Your objective: Below is a block of entries; repeat exactly the lines starting at the line that contains "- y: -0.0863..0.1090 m" and ending at the line that contains "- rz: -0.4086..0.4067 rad", both included.

Given records:
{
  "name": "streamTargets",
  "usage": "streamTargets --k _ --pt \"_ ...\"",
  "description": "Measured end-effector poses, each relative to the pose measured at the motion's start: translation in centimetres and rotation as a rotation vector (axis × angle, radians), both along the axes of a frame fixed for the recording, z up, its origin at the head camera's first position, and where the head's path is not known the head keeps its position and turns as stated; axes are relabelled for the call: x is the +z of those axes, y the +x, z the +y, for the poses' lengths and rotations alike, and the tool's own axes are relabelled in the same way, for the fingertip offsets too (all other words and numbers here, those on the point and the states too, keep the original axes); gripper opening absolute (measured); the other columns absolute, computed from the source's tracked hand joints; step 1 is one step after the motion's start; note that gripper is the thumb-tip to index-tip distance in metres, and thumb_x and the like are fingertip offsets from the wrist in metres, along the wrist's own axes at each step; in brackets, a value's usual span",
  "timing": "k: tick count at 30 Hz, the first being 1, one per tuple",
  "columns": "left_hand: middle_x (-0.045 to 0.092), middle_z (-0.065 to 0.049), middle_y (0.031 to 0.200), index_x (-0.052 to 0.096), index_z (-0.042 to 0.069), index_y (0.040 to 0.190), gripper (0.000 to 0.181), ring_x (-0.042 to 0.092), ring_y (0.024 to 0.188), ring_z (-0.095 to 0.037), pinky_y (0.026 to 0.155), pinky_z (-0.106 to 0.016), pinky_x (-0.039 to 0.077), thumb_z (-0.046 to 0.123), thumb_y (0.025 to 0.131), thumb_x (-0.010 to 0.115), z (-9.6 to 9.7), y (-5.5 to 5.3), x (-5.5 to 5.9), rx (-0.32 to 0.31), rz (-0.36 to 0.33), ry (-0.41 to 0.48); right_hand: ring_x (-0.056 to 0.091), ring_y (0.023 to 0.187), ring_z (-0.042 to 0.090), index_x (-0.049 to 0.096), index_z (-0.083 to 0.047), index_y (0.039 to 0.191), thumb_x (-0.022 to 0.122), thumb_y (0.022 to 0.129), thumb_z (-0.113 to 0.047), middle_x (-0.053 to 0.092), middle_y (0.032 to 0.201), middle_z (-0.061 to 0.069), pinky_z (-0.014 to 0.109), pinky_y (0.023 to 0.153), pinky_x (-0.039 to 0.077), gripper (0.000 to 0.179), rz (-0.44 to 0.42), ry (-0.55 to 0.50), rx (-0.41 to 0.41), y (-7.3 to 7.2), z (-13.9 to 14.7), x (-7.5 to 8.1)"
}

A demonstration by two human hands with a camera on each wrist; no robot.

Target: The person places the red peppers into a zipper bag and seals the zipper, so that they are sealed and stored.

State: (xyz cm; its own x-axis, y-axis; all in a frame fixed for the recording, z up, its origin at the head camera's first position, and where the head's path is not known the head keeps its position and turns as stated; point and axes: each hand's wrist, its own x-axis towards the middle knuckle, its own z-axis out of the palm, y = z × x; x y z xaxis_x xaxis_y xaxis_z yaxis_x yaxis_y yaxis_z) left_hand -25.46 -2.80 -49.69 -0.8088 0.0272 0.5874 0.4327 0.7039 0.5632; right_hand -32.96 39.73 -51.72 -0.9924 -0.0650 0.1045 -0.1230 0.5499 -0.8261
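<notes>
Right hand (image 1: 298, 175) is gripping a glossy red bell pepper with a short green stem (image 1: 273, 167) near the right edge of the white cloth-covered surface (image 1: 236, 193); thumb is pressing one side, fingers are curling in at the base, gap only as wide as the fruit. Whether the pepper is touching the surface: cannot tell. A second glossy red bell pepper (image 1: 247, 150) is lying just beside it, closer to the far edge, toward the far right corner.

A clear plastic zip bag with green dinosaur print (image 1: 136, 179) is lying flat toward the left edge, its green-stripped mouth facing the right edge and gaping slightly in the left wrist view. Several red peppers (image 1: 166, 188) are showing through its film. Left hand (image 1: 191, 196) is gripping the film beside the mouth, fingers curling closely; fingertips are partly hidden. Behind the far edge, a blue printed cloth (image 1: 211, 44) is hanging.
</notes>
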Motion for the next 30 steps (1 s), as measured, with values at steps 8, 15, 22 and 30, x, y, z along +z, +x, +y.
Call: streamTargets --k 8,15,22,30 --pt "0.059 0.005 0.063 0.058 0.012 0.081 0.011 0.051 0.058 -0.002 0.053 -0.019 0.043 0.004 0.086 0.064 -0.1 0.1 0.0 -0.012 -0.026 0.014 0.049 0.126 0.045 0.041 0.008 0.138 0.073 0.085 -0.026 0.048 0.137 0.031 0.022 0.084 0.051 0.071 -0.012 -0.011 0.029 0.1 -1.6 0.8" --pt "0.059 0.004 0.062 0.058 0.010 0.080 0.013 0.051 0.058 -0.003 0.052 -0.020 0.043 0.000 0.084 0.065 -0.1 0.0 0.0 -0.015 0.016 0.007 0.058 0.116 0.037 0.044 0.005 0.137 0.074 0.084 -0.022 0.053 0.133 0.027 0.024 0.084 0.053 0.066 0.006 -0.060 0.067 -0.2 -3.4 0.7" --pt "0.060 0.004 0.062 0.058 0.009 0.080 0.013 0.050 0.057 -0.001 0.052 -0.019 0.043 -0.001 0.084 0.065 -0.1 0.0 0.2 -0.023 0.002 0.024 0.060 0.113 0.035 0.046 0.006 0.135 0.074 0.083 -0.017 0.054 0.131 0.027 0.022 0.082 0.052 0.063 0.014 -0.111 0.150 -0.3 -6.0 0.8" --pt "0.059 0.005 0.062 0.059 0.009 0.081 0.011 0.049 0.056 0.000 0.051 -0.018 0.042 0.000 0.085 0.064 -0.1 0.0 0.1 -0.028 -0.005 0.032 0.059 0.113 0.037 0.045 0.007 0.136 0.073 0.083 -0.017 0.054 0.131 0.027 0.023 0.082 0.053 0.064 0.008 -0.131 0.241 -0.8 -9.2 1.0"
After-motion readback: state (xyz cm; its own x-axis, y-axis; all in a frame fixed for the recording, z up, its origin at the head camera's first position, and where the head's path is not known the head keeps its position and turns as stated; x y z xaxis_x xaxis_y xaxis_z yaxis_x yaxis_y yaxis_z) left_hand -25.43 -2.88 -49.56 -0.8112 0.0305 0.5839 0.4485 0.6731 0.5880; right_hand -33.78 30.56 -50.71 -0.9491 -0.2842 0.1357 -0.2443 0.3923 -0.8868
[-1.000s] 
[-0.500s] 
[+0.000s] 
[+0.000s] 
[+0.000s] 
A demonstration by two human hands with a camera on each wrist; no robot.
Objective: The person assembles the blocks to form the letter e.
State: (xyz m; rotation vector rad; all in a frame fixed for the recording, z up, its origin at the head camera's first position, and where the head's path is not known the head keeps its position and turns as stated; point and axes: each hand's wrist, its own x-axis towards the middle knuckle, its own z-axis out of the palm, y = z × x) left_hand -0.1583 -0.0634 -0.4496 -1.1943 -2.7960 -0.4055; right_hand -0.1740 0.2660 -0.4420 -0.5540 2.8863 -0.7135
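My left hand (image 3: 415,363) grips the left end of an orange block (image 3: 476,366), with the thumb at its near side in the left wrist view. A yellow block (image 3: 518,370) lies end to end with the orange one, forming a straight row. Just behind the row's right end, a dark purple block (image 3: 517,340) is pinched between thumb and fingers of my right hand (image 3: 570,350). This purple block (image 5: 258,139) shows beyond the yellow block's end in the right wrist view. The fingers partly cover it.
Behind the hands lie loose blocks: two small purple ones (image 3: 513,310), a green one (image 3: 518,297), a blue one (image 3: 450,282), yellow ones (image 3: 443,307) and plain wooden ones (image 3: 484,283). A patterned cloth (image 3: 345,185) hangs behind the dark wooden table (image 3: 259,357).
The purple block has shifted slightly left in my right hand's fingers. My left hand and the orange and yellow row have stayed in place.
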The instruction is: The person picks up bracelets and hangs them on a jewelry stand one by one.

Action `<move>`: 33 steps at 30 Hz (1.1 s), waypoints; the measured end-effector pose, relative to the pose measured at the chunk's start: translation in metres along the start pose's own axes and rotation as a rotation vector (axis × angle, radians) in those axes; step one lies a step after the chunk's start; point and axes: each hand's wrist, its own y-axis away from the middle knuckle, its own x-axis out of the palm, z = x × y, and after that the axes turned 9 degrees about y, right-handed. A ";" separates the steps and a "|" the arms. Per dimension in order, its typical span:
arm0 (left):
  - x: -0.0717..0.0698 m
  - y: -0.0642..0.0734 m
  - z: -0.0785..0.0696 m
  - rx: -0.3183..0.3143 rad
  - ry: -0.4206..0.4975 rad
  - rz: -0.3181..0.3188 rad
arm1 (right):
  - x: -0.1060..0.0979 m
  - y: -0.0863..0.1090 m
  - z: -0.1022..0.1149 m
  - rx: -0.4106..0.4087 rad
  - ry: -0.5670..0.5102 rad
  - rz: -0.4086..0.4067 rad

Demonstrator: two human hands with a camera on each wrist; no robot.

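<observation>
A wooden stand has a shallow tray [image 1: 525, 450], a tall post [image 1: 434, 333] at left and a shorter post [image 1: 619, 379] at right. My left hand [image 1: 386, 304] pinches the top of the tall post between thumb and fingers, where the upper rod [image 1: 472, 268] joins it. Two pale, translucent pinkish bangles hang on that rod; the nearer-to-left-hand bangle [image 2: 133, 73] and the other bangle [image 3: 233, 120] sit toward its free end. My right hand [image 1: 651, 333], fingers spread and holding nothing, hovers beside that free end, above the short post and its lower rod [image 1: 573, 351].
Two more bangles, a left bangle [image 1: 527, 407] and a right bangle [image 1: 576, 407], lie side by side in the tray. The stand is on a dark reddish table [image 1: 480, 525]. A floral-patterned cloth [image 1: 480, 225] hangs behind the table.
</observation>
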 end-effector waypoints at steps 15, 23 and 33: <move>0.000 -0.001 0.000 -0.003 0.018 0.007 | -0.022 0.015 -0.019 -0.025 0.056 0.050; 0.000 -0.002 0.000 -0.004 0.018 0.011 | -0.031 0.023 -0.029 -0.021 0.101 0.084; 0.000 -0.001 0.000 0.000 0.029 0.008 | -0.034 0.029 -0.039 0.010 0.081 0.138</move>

Finished task:
  - y: -0.0863..0.1090 m
  - z: -0.1022..0.1149 m
  - rx: -0.4106..0.4087 rad
  - ry: -0.5670..0.5102 rad
  - rz: -0.4086..0.4067 rad

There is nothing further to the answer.